De notre attitude en face du Christ dépend toute notre vie, la vie de notre esprit, la vie de notre coeur, la vie dans notre présent, notre vie éternelle. A la question : Crois-tu au Fils de l’homme ? heu-reux ceux qui, à l’exemple de l’aveugle guéri, redi-sent la déclaration de l’apôtre Pierre : « Tu es le Christ, le Fils du Dieu vivant » ! Heureux sont-ils en vérité, car aux questions, aux négations, aux incertitudes des grands parmi les hommes ils peu-vent opposer l’affirmation victorieuse de leur foi, le témoignage irréfutable devant lequel il faut bien que la polémique se taise : Je sais une chose, c’est que j’étais aveugle – et que maintenant je vois.

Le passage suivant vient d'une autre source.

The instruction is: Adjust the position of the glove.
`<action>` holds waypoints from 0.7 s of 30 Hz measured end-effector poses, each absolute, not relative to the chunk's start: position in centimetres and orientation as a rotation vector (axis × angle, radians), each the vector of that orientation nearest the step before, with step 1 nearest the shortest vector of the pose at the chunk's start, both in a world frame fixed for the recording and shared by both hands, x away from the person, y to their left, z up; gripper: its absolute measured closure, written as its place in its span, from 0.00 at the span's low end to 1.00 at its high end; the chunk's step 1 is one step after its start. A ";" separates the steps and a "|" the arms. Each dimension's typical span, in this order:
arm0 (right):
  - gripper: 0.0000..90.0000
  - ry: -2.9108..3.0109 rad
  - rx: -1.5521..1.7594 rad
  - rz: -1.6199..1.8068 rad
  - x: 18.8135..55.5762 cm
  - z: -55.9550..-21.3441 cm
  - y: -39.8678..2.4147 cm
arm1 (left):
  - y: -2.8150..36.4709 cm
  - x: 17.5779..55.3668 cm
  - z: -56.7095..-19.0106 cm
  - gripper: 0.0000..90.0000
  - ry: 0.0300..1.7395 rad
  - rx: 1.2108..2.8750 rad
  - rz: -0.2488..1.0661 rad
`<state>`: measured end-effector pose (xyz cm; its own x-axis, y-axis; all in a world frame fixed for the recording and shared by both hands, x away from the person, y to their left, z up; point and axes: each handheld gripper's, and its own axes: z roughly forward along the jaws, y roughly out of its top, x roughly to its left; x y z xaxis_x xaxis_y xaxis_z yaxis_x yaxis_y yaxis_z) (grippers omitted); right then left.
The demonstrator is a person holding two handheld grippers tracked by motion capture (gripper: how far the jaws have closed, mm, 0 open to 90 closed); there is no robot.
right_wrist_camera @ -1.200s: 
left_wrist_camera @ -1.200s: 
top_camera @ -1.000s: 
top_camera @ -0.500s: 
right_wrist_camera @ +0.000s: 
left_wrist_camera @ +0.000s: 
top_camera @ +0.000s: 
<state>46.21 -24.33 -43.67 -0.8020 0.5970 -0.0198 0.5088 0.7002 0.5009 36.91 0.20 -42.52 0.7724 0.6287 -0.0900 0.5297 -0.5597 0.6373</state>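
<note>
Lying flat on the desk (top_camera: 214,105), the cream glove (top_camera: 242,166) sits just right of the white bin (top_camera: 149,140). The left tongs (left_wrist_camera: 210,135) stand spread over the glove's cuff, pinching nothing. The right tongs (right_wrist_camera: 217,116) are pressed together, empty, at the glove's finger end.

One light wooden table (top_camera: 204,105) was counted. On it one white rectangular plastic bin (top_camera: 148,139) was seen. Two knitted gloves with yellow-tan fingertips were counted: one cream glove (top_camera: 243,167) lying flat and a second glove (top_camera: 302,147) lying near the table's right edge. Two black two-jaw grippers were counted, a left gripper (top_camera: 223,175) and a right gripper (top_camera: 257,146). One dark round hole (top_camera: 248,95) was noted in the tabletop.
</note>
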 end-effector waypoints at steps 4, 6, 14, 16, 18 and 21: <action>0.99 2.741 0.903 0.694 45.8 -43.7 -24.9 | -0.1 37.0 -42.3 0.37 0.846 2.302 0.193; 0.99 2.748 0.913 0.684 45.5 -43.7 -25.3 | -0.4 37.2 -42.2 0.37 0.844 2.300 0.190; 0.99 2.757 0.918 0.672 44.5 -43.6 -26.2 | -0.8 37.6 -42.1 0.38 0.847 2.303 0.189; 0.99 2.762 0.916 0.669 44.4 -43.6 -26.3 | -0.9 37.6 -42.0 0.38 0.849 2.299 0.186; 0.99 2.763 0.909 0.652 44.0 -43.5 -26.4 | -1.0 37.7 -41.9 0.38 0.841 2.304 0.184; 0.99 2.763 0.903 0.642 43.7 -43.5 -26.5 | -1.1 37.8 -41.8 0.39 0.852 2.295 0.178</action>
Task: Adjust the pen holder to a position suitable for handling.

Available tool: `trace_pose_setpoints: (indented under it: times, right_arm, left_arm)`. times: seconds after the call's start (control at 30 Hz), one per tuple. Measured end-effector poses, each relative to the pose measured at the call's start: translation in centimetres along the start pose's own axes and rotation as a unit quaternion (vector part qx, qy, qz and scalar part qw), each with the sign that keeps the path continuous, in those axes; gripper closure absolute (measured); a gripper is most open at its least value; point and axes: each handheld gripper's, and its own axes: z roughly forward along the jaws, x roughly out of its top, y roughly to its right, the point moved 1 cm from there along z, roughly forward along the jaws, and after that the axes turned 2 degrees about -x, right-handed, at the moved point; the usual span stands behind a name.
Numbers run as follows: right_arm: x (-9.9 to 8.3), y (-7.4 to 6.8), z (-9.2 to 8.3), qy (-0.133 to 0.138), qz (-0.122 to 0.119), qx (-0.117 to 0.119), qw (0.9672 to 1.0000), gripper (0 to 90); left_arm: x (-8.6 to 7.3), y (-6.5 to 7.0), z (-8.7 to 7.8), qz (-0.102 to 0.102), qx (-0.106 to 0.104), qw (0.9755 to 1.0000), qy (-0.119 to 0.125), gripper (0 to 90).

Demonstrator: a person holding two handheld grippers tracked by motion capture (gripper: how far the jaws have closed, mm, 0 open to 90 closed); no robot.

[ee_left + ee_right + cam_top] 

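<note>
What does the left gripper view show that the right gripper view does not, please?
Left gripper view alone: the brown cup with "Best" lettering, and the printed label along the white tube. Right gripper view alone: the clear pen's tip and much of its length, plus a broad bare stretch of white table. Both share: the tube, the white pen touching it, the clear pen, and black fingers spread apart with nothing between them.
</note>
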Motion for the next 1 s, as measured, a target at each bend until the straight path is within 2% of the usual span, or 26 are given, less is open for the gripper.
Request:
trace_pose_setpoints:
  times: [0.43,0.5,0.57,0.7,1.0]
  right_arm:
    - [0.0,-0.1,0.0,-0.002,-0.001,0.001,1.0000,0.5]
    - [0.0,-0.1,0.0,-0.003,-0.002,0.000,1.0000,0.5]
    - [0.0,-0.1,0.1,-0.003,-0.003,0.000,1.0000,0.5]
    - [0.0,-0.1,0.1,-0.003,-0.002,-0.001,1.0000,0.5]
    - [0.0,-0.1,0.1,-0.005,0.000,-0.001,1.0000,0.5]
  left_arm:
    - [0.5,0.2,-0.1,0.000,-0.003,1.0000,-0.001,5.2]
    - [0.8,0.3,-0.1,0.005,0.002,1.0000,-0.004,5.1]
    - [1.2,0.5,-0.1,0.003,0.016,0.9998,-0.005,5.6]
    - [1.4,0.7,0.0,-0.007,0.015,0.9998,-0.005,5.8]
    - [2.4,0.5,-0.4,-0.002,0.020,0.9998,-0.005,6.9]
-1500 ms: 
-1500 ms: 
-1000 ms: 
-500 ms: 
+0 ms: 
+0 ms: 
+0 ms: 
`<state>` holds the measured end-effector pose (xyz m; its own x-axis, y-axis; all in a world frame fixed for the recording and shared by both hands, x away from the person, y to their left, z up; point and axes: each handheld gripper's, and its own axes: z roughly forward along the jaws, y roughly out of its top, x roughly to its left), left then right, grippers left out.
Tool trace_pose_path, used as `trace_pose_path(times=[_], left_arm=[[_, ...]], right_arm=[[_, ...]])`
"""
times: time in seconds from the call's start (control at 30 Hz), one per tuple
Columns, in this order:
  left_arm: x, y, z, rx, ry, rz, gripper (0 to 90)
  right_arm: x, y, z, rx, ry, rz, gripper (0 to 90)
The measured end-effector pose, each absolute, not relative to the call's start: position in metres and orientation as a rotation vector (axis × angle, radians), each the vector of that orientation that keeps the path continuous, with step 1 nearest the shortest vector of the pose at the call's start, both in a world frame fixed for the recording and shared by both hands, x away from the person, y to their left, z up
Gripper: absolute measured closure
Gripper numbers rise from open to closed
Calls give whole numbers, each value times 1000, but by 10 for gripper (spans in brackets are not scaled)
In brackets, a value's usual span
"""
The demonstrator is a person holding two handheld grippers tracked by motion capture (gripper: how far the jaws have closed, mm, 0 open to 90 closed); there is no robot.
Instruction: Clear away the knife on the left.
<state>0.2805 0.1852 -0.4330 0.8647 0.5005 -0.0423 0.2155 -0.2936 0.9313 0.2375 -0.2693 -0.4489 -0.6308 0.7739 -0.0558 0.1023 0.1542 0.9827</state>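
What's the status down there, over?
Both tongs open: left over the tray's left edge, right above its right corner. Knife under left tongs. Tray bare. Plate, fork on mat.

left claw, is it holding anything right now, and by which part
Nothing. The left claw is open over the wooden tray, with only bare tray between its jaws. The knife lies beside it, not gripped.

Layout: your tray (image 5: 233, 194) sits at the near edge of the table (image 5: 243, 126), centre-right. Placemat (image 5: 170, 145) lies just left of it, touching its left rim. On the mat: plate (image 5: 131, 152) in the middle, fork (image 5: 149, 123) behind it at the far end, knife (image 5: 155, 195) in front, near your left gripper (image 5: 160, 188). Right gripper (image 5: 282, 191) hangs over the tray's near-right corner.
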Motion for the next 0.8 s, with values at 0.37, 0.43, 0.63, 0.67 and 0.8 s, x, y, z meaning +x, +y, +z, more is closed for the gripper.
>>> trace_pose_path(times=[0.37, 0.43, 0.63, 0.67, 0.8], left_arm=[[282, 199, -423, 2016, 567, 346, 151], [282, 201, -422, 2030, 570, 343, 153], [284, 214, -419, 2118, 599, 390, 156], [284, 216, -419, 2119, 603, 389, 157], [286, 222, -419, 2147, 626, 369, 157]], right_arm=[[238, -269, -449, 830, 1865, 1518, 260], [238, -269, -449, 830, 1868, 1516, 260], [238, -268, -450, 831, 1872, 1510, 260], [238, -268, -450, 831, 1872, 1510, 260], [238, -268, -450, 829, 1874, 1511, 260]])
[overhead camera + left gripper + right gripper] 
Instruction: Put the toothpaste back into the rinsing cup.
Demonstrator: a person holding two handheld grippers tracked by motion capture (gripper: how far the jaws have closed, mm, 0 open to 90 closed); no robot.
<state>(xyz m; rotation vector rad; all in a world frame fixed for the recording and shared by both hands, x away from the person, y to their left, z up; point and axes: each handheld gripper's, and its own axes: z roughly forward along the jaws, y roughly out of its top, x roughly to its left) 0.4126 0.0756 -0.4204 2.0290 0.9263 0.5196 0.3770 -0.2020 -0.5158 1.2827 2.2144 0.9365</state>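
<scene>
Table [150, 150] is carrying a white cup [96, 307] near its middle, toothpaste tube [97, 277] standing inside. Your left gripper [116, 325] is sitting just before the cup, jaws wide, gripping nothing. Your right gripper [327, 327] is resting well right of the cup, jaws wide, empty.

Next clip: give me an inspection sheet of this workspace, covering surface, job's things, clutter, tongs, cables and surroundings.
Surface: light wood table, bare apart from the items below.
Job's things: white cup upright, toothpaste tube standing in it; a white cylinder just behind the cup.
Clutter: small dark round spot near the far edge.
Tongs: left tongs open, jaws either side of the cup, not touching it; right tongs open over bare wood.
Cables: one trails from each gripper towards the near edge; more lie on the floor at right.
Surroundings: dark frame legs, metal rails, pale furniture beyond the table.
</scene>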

(1). Après le retour de la captivité de Babylone les juifs s’appliquèrent à l’observation de ce précepte avec la plus extrême rigueur. Ainsi 2.000 d’entre eux, au temps de Matthias ayant été attaqués un jour de sabbat par les soldats du roi Antiochus, aimèrent mieux se laisser massacrer que de violer le repos sacré en se défendant.